郝昭闻言,略作思忖,遂留千人屯驻大田城,又吩咐高俊道:“本将这便进兵,高将军暂驻于此,待阳公赶至,再领所部骑兵汇合本将!”
高俊拱手领命。
却说李敢领兵杀奔弁韩,沿路所遇村寨或空无一人,或焚烧殆尽。唐军突进两百余里后,仍不见敌军踪影。李敢心下讶异之余,暗生警惕之心,遂下令大军缓行,遣探马出五十里巡哨。
少时,陆续回报道:“前方并无异常,除废弃村寨部落外,并不见一人!”
李敢闻报,放下心来,传令大军加速。
忽一将进言道:“将军,我军已深入弁韩腹地,岂能不见一人?末将以为,不可轻进!”
李敢闻言,略作思量,亦觉怪异,遂令十余亲军各领百人,前出百里哨探,嘱咐道:“若遇敌军,不可与战,须即刻回报!”又转令大军再进五十里立营。
半个时辰后,大军尚未及立营,已有探马回报道:“前方七十余里忽现东夷营帐,约千余人,战马亦有数百。”
李敢闻之,即令探马严密监看,但有异动,飞马来报!然后聚将商议道:“前方忽现敌营,究竟何人所部?诸位有何见解?”
一将应声出列道:“待末将前往尽数擒之,将军一问便知!”
又一将进言道:“其等只有千人,实不足为虑,加之今日天色见晚,不如先行歇息一夜,明日再擒之不迟!”
李敢闻言,思之亦无不可,乃从之。
次日天明,大军拔营而起,杀奔敌营。唐军皆为精锐骑兵,数十里转眼即到,瞬间便将敌营团团围住。
营内之人忽见大军骤至,顿显惊乱,然并无恐惧之色。
李敢策马上前,略微打量后,便着人于营门问话。
少时,百余人鱼贯出营,当先三人窄袖袍服,峨冠博带,式样与汉人无异,腰间颈上缀满璎珠,视之华丽无比。身后跟随数十人亦如此打扮,只无璎珠而已。余者皆乃身着布甲,髡首文身之卫士。

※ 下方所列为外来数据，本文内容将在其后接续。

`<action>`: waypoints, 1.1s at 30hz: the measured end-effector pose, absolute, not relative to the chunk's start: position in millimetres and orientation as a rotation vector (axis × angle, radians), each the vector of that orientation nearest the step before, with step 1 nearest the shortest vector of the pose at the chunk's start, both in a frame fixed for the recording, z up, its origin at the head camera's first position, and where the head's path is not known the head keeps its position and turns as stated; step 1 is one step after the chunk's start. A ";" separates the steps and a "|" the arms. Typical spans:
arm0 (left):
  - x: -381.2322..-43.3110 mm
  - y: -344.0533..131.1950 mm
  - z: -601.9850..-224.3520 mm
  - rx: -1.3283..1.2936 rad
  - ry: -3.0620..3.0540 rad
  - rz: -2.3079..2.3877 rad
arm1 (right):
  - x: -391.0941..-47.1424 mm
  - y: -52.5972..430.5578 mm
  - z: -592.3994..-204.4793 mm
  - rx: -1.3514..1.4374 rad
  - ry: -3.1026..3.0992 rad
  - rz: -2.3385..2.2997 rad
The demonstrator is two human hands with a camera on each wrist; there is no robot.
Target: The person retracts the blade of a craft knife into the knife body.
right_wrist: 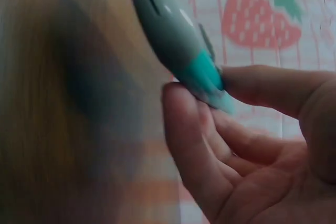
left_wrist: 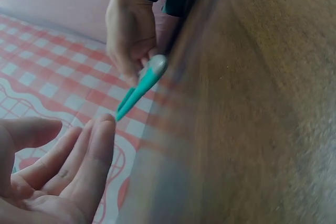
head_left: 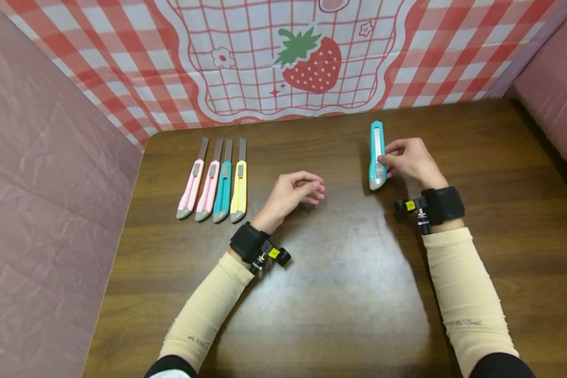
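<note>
A teal box cutter (head_left: pixel 377 149) with a grey end cap is pinched between the thumb and fingers of my right hand (head_left: pixel 412 160), above the right part of the table. No blade shows at its far end. In the right wrist view the thumb (right_wrist: pixel 262 85) presses on one side of the teal cutter (right_wrist: pixel 202 72) and the fingertips on the other. My left hand (head_left: pixel 294 193) hangs over the middle of the table with its fingers loosely bent and nothing in them. In the left wrist view its fingers (left_wrist: pixel 94 150) overlap the cutter's far tip.
Left of my left hand lies a row of box cutters with blades out: two pink ones (head_left: pixel 190 189) (head_left: pixel 208 191), a teal one (head_left: pixel 222 194) and a yellow one (head_left: pixel 238 194). A red checked cloth (head_left: pixel 245 100) with a strawberry hangs behind the wooden table (head_left: pixel 331 294).
</note>
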State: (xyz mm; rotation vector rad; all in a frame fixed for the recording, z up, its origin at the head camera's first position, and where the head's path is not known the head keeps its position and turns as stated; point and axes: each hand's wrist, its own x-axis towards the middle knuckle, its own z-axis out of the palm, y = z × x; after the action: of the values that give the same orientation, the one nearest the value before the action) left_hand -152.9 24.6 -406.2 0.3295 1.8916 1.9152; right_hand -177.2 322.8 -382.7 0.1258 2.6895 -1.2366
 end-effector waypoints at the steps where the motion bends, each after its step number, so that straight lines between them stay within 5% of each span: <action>1: -152.9 24.7 -406.5 0.332 1.891 1.925 | -177.5 328.1 -383.6 0.137 2.683 -1.210; 33: -154.8 25.3 -414.1 0.338 1.850 1.945 | -172.4 370.4 -393.0 0.255 2.702 -0.958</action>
State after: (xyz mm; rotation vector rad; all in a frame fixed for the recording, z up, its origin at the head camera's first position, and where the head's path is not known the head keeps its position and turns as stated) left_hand -154.8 25.3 -414.1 0.3378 1.8496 1.9449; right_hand -172.4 370.4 -393.0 0.2546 2.7018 -0.9581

一群人缓步行至李敢马前数步,整衣下拜,前方三人叩首道:“三韩小王,见过上国大将!”
原来,辰王自离大田城,一路疾行,仓皇逃入弁韩境内,再行百余里,方稍觉心安,即令立营歇息,遣使往报弁韩王。
数日后,使者回返,言称弁韩辰韩二王皆至!
辰王闻报,即令迎入,略微叙礼后,便将汉军攻占马韩,凭三千铁骑尽斩松石沃所部两万大军之事和盘托出。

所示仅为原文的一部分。